In 1969, Fawn Bay Development Co. Ltd. conducted geological mapping, soil sampling, road construction and limited bulldozer trenching. In addition to this work, five exploratory drillholes were completed totalling 240.8 metres.
In 1991, the area was prospected by C. Berube and Douglas Busat as the CL claims. In 1997, International KRL Resources Corp. completed a 315.0 line-kilometre airborne magnetic and electromagnetic survey on the area.
In 2008, Pacific Bay Minerals Ltd. completed a 917.0 line-kilometre airborne magnetic and electromagnetic survey on the area immediately east of the occurrence as the Haskin-Reed property. The following year, a program of geochemical (rock, silt and soil) sampling and trenching was completed on the property.

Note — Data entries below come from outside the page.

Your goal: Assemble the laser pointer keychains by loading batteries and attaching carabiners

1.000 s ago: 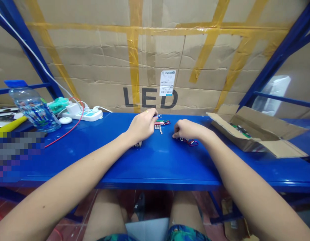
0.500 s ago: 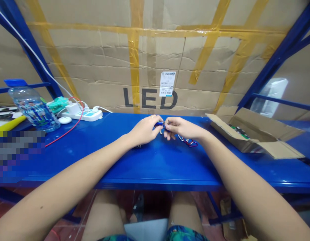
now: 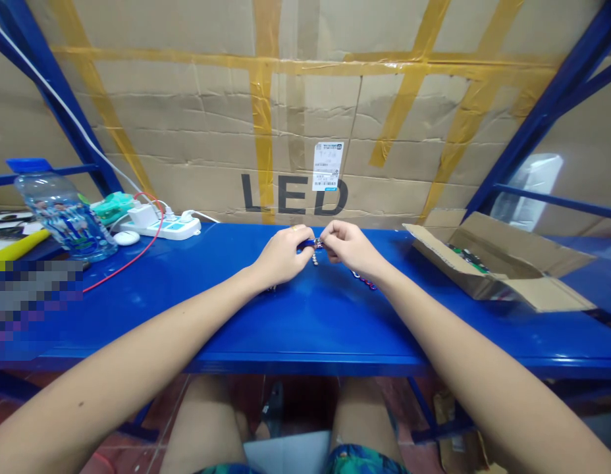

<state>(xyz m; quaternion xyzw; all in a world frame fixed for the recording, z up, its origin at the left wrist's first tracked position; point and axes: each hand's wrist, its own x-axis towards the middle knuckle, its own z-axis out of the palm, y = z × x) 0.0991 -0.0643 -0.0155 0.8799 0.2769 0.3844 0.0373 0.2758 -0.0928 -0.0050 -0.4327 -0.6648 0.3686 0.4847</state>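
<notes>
My left hand [image 3: 283, 253] and my right hand [image 3: 349, 247] meet over the far middle of the blue table [image 3: 305, 316]. Both are closed in a pinch on a small blue cylindrical item [image 3: 308, 245] held between them, just above the table. The right fingers press on its right end. A few small silvery pieces [image 3: 315, 259] lie right under the hands. A small pile of coloured clips [image 3: 365, 282] lies beside my right wrist. Dark small items [image 3: 272, 288] peek out under my left wrist.
An open cardboard box [image 3: 488, 263] with small parts lies at the right. At the left stand a water bottle [image 3: 63, 214], a white power strip [image 3: 162, 227] with a red wire, and a green object. A large taped "LED" carton [image 3: 295, 118] walls the back.
My left hand picked up the blue item from the far pile and drew it back. My right hand left the clips and came up to pinch its other end.
</notes>
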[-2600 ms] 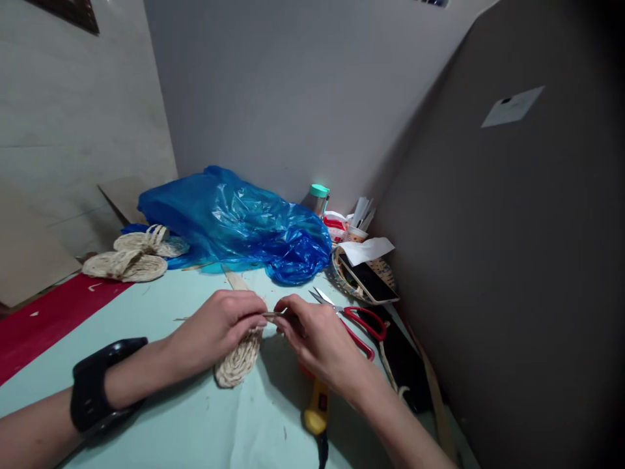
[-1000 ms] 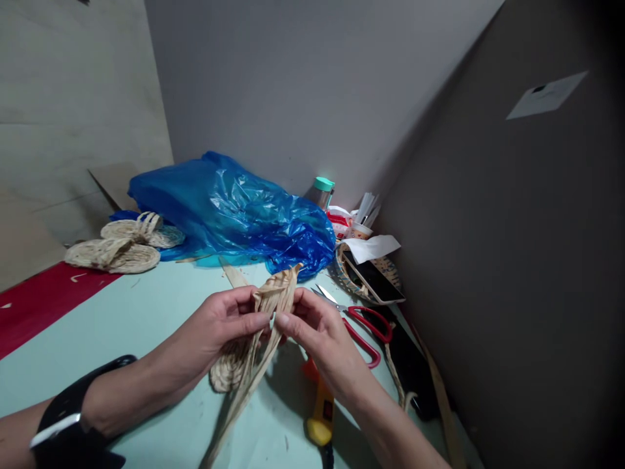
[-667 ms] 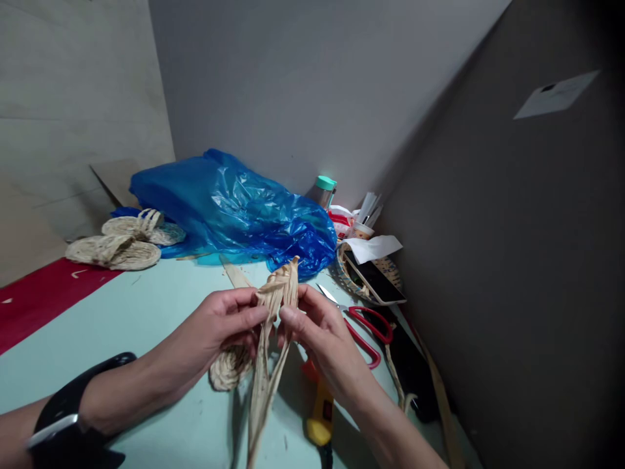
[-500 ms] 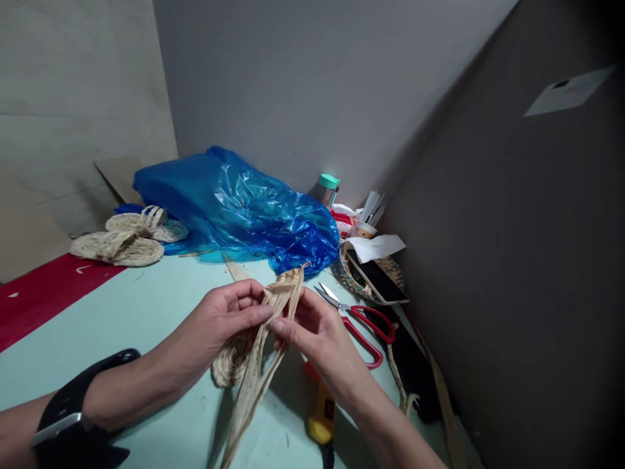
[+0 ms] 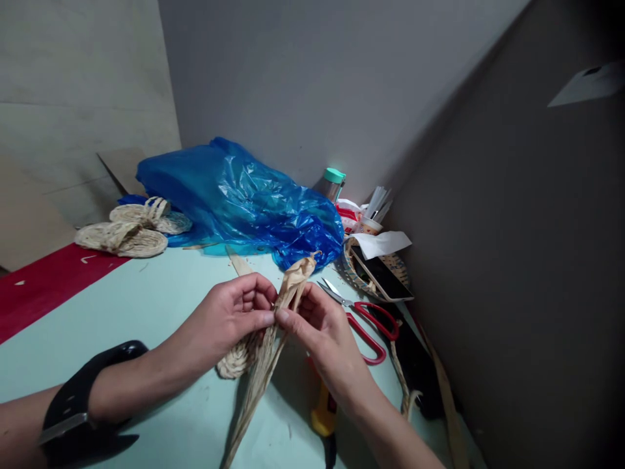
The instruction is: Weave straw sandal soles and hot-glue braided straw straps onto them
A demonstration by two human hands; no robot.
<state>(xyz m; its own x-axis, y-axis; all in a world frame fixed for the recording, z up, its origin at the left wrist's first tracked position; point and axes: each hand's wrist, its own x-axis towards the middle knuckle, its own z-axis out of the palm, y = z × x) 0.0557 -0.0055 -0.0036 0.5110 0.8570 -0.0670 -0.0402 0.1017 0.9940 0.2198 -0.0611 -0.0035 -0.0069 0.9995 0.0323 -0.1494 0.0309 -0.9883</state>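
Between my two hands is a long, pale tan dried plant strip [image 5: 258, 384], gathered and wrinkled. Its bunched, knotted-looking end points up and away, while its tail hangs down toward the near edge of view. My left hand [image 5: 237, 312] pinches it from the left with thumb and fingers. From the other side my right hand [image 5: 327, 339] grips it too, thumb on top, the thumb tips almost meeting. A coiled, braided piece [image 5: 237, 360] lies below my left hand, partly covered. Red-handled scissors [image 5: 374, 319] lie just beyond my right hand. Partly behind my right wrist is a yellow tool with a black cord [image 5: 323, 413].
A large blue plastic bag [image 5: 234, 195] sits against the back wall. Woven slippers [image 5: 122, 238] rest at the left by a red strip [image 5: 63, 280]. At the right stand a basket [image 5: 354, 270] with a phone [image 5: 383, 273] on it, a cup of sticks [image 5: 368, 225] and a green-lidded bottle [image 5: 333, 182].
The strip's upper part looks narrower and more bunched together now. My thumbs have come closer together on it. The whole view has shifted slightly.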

Also during 2008 through 2010, Hawthorne Gold Corp., later China Minerals Mining Corp., completed regional programs of geological mapping and geochemical (rock and soil) sampling, and 11657 line-kilometres of airborne magnetic, radiometric and electromagnetic surveys on the area as the Cassiar Gold property.
In 2019, Margaux Resources completed a program of prospecting, geological mapping and rock sampling on the area as the Cassiar Gold property. In 2020, Cassiar Gold Corp. completed a program of regional photogeological interpretation, prospecting and rock sampling on the Cassiar Gold property.